▶ _Problem to solve_: Copy each line of the records that contains the word "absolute".

▶ _Provided records_:
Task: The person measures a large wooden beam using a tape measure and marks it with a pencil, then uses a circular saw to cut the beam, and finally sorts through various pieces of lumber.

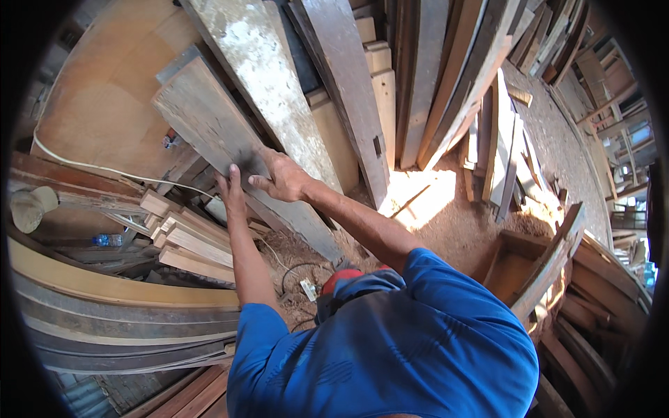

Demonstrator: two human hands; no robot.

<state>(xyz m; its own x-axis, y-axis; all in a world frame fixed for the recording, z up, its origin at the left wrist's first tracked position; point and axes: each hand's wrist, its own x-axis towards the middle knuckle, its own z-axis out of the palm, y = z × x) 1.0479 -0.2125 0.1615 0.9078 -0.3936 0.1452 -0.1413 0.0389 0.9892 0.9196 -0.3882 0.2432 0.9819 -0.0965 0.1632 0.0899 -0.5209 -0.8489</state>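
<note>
A long weathered grey plank (202, 111) stands tilted in front of me, its lower end near my feet. My left hand (232, 191) is at its left edge, with the thumb on the face and the fingers at the side. On the opposite edge rests my right hand (284, 180), its thumb across the face and the fingertips partly hidden. Both hands appear to grip the plank. Between them, a dark smudge marks the wood. To the right leans a board with white stains (258, 63).
Cut wooden blocks (188, 240) are piled on the left, near a white cable (104, 167) and a plastic bottle (108, 240). A power socket strip (308, 289) and a partly hidden red object (341, 277) lie by my body. Tall boards (348, 90) lean ahead; a wooden frame (550, 261) stands right.
</note>
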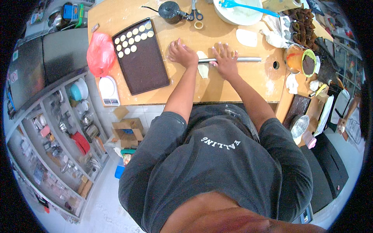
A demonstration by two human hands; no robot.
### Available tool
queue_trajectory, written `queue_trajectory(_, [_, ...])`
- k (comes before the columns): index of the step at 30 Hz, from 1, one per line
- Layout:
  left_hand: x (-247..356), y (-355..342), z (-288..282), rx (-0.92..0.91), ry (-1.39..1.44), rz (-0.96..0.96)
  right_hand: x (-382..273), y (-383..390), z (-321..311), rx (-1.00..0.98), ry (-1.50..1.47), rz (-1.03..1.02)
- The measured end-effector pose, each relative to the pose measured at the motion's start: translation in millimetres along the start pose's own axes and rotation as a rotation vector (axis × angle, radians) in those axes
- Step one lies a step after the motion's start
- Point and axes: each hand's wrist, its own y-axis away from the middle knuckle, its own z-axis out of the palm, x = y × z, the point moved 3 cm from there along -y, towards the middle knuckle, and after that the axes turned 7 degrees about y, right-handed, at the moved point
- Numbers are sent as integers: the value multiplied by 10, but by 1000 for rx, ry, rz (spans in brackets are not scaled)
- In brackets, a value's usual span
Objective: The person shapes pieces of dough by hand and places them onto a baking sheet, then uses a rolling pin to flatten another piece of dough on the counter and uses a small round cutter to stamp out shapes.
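Note:
A steel rolling pin [250, 59] lies crosswise over a pale, oblong piece of dough [203, 70]. My left hand [183, 54] rests over the pin's left end, fingers apart and slightly bent. My right hand [225, 60] lies on the pin with fingers spread. Left of them, a dark baking tray [143, 77] carries several small pale rounds [133, 48] in rows toward its far end. A small ring cutter [198, 25] sits beyond my hands, and a flat white piece [246, 37] lies toward the back right.
A pink bag [100, 54] and white scale [109, 91] flank the tray's left. Behind are a black pot [169, 11], scissors [196, 11] and a white bowl [238, 13] with blue spatula. Bowls [309, 63] crowd the right; shelving [62, 147] stands lower left.

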Motion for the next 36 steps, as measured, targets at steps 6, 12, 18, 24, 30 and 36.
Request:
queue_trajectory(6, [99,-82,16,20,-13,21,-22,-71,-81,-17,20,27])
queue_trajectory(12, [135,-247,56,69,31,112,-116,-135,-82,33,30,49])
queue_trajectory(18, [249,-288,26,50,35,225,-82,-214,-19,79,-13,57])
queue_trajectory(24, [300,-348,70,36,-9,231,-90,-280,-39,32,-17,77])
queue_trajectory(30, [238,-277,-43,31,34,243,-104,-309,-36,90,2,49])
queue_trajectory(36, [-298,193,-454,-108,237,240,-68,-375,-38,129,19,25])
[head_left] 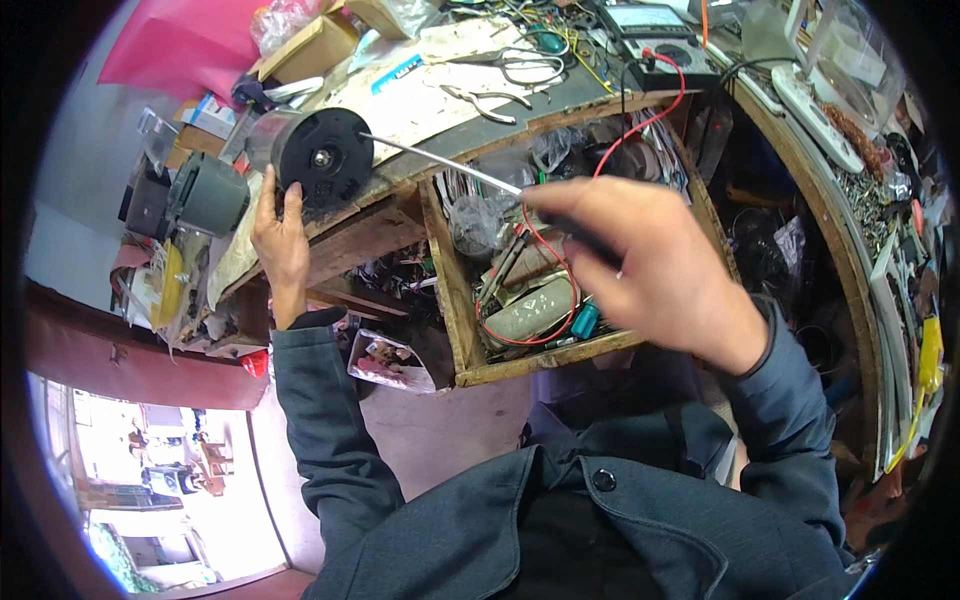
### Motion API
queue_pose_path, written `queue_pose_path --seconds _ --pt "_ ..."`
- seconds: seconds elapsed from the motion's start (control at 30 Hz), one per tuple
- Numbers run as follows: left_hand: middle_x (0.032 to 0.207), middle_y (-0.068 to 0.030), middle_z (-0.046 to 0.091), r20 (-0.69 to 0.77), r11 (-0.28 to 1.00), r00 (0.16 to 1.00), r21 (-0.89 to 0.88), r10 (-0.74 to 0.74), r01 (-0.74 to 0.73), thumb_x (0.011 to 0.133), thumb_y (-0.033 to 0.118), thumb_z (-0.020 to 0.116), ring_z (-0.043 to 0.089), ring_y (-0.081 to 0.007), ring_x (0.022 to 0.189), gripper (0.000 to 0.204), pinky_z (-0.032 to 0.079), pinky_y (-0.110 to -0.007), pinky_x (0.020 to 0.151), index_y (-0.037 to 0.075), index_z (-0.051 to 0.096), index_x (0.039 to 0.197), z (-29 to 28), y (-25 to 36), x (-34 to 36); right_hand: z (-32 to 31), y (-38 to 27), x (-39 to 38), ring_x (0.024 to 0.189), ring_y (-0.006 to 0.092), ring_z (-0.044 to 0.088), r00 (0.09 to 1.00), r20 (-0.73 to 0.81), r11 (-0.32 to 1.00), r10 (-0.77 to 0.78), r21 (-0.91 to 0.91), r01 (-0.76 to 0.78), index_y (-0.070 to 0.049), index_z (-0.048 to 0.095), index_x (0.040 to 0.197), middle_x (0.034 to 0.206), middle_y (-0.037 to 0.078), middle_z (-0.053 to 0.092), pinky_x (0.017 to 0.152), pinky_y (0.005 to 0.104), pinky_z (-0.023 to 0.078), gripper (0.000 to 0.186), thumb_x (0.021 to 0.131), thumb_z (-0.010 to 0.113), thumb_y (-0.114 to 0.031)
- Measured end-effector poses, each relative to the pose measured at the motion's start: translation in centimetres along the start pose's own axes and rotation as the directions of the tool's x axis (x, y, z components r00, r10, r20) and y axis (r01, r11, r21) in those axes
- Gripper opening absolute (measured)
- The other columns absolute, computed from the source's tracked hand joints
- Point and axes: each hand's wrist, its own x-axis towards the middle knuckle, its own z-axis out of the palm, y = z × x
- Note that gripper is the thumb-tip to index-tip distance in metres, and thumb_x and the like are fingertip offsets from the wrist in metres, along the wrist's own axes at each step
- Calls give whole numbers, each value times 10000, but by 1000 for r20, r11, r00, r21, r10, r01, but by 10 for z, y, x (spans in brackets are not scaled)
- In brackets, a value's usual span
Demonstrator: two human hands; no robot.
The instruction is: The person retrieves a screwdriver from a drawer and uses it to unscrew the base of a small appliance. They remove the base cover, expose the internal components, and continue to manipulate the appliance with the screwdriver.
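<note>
My left hand (281,236) grips the lower edge of a round appliance base (318,190), a silvery cylinder with a black end face and a metal hub at its middle. It is tipped on its side at the bench edge, black face toward me. In my right hand (665,265) is a screwdriver (445,160) with a long metal shaft, the fingers closed round its dark handle. The shaft's tip meets the upper right rim of the black face. My right hand is slightly blurred and hangs above the open drawer.
On the workbench (400,120) lie scissors (530,68), pliers (487,103) and an analogue multimeter (655,45) with a red lead. Below, an open wooden drawer (560,357) holds tools and plastic bags. A grey-green housing (208,195) stands at the left; clutter covers the right-hand bench.
</note>
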Motion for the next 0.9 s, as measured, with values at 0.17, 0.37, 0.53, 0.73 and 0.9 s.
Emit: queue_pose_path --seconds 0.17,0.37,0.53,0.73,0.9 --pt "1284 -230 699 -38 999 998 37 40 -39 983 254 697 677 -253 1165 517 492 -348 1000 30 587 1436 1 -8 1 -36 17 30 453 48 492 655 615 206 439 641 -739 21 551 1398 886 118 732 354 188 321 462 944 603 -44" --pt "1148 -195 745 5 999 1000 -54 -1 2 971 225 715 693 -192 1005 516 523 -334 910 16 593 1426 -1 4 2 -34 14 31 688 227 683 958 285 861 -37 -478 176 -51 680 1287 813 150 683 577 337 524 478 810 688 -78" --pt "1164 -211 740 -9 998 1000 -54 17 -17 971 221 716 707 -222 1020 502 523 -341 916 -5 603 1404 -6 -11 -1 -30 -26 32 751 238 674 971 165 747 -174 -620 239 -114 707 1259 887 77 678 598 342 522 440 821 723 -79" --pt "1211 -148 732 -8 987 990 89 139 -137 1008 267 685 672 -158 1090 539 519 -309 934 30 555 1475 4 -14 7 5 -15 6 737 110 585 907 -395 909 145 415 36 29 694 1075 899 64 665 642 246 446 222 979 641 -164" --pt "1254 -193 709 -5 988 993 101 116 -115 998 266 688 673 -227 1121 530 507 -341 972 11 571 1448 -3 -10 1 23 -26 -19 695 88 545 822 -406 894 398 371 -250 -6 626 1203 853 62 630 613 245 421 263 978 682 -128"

▶ _Exercise response_:
- Gripper opening absolute (measured)
- The other columns absolute, computed from the source's tracked hand joints

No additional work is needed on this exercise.